One way to disguise transmission is to keep transmitting “white” noise equally across the band, except it isn’t all random whenever you actually do transmit data- but that’s the opposite of what I was thinking. You’re simply disguising whether there is data or not, but someone can still see that you’re sending out radio waves.
Maybe disguise it as something else that naturally sends out radio interference?
Dude, I think what you are looking for is “mental telepathy”.
Seriously, anything you do to make your signal readable decreases its covertness, and vice versa. Something-something thermodynamics and something-something information theory.
That’s exactly the problem. The question is, what could you do to make it not so obvious, at least to present means of detecting a radio transmission?
What if you move the transmission across the entire band, that every transmission is tuned by an offset of a few additional Hz until the baseband signal eventually reaches the end of the selected frequency band and then goes back to the start of the selected band and repeats that process. Long term integration of the noise would only show a tiny increase in the noise across the entire band selected and not the individual transmissions at discrete frequencies. Or use a scaled second LSFR for the tuned frequency offset.
Extremely long term integration of the noise would still show that something hinky was going on. But that would not shed much light on the reason why the noise floor was rising.
If someone did a waterfall plot of the noise, they’d see you shifting up or down the band by observing stripes in the noise amplitude.
If each line of the waterfall is averaged over minutes to an hour I guess you will notice something. The thing to keep in mind is that the “signal” is 10dB below the noise floor so in effect our addition will bump half the random pixels that are being displayed 1 shade brighter (1024 frequencies transmit a signal ) and the other half will be 1 shade darker (1024 are no transmission) that the brighter pixels.
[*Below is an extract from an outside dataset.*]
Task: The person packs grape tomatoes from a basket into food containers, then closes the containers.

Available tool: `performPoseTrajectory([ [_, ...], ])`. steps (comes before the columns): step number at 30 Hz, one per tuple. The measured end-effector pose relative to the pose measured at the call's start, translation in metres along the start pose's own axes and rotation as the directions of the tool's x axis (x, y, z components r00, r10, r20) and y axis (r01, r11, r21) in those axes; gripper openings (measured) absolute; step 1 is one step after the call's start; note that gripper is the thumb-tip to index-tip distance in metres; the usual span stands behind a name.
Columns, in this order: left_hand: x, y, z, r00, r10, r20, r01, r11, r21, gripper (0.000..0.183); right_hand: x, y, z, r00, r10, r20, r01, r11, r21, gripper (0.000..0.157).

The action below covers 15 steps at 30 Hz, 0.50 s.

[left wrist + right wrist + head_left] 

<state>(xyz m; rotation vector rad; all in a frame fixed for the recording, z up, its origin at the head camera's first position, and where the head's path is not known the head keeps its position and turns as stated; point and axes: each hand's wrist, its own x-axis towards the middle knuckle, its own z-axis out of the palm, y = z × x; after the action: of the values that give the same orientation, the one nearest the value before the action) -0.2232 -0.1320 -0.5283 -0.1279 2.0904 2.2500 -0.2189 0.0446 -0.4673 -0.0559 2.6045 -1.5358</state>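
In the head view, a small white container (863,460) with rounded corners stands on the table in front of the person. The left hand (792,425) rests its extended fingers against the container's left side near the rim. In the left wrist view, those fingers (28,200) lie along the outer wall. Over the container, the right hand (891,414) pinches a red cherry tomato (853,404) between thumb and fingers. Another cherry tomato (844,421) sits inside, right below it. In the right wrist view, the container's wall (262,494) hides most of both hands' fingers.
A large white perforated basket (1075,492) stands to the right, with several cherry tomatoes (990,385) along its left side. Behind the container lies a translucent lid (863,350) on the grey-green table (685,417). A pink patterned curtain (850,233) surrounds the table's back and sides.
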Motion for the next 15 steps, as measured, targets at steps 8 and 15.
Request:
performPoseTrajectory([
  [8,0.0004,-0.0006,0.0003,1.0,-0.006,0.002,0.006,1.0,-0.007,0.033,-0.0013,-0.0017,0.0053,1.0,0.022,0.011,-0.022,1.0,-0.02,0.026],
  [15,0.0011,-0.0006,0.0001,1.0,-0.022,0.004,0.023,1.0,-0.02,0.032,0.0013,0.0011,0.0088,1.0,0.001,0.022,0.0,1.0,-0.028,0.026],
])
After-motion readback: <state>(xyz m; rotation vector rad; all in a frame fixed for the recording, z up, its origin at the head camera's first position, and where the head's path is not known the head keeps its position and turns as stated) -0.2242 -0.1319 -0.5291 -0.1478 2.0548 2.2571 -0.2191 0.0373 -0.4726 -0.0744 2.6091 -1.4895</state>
For waterfall plot the screen is not millions of pixels wide so even a 1024 point FFT (which would fit on a 1920×1080 HDMI display) each bin is the average of ~2000 Hz, if an SDR (Software Defined Radio) is displaying 2 MHz of bandwidth. Or each pixel that is displayed is the average power in ~2000 Hz of bandwidth. 2 frequencies out of 2000 will be one pixel brighter, but when averaged with 1998 others any increase would go unnoticed. So I doubt you will be see lines, unless you really increase the integration time and then you will see more odd things appear.
Spread spectrum?
> A real killer for channel utilization is the PTT time; this is the dead time
> around a packet APRS requires for ‘keying up’ and ‘keying down.’
Not really. Most VHF/UHF FM radios are quick, except for RDA-based radios (Baofeng, SA818, etc.). RDA-based radios are slow to go from RX to TX and very slow to go from TX to RX. This makes them work poorly for AX.25 because they miss reply packets. And the retries harm the network.